* **Task statement**: Among the entries below, take the line with "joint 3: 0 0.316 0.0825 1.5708" and the line with "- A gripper", and output them and every line between them exactly, with nothing else.

* **Given information**:
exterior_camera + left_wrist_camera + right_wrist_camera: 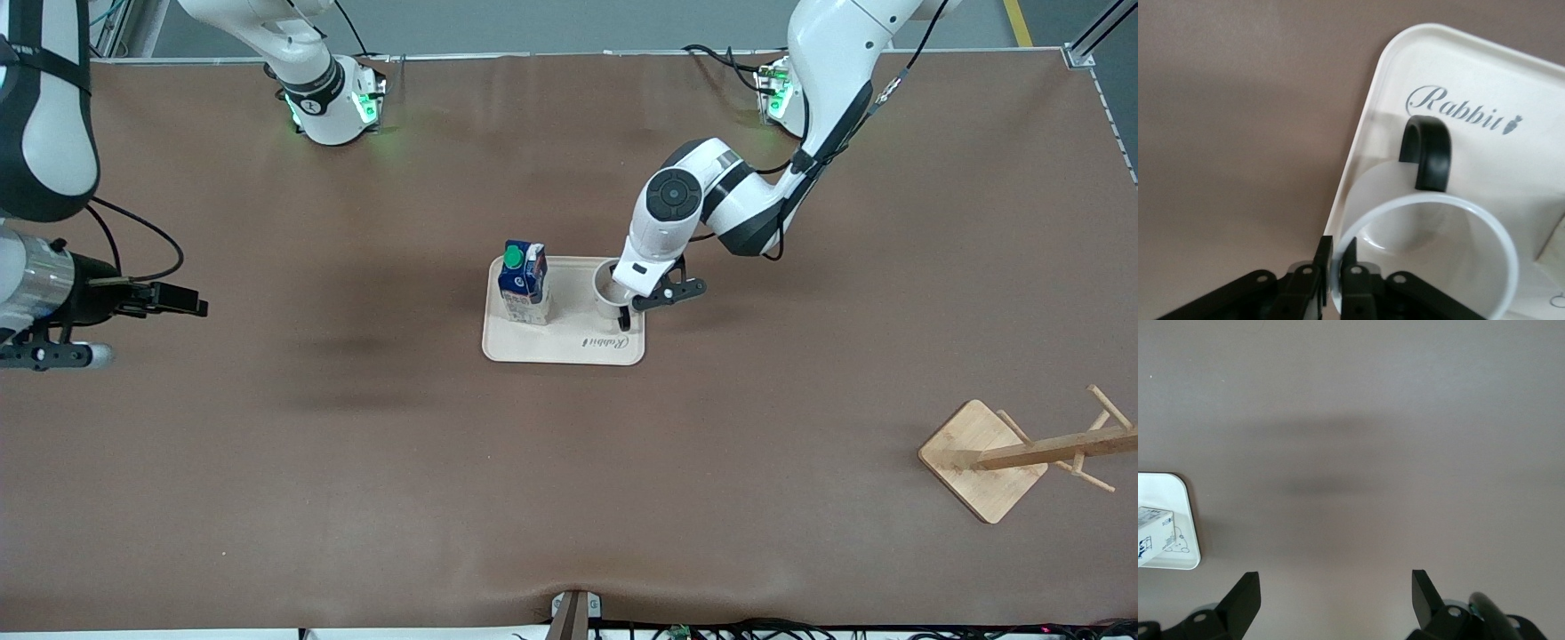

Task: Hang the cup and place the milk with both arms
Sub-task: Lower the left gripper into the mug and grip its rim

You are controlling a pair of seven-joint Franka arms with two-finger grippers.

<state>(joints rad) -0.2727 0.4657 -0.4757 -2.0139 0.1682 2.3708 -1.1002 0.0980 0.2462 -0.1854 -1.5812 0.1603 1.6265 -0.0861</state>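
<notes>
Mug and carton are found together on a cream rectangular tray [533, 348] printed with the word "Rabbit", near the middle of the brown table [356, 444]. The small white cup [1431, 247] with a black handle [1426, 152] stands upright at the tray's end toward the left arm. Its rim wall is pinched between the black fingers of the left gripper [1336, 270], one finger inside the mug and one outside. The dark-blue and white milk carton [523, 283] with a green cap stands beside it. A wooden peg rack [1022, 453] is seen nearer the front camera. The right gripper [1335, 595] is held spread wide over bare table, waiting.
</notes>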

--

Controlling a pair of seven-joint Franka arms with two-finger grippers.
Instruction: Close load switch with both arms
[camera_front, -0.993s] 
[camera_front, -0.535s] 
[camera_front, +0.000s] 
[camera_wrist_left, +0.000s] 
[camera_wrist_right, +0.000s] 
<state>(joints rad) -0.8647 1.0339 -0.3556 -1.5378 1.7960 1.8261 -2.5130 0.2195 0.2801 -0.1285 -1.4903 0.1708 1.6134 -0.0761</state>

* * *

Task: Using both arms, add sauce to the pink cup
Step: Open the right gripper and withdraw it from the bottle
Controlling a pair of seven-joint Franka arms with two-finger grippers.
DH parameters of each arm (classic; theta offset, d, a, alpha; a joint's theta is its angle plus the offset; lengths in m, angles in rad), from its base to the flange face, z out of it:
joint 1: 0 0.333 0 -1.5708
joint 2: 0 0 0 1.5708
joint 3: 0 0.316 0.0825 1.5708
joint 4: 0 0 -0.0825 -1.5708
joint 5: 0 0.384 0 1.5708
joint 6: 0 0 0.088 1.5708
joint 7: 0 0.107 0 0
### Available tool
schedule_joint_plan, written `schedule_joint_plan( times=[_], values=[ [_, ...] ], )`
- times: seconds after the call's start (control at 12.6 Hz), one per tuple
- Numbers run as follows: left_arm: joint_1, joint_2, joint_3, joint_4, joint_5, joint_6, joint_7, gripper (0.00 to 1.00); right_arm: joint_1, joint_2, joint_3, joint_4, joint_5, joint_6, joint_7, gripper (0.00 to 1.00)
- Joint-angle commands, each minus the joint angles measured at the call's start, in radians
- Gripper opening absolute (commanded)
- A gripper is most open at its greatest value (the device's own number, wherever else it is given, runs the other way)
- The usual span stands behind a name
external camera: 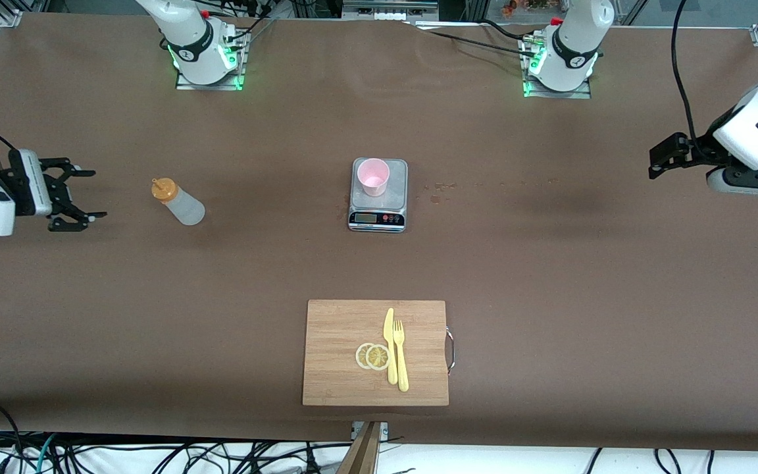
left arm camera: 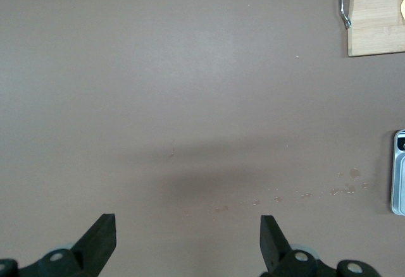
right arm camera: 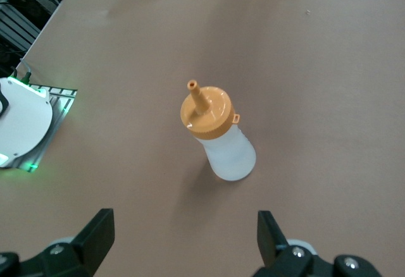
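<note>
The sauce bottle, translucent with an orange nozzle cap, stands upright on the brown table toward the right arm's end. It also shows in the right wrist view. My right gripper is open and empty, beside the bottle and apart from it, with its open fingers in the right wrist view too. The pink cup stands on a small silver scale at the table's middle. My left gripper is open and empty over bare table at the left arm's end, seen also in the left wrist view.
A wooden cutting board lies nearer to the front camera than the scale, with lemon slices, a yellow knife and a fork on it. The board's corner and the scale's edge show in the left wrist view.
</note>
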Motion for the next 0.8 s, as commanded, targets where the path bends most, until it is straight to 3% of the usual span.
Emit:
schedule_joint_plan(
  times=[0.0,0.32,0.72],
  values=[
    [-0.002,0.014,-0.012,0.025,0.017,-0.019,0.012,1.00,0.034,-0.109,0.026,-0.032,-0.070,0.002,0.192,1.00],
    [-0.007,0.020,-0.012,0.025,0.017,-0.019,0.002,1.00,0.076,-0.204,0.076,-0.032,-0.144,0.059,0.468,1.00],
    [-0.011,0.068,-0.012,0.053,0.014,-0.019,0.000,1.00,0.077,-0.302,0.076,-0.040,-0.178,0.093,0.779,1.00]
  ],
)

* **Solution to this problem**:
joint 3: 0 0.316 0.0825 1.5708
joint 4: 0 0 -0.0825 -1.5708
joint 5: 0 0.384 0 1.5708
joint 6: 0 0 0.088 1.5708
joint 7: 0 0.107 0 0
### Available tool
schedule_joint_plan, written `schedule_joint_plan( times=[_], values=[ [_, ...] ], )`
- times: seconds after the call's start (control at 12.6 Hz), one per tuple
- Numbers run as follows: left_arm: joint_1, joint_2, joint_3, joint_4, joint_5, joint_6, joint_7, gripper (0.00 to 1.00); right_arm: joint_1, joint_2, joint_3, joint_4, joint_5, joint_6, joint_7, gripper (0.00 to 1.00)
- Joint-angle commands, each minus the joint angles measured at the call's start, in radians
- Gripper opening absolute (commanded)
- A gripper is most open at its greatest value (the device's own number, wherever else it is given, runs the other way)

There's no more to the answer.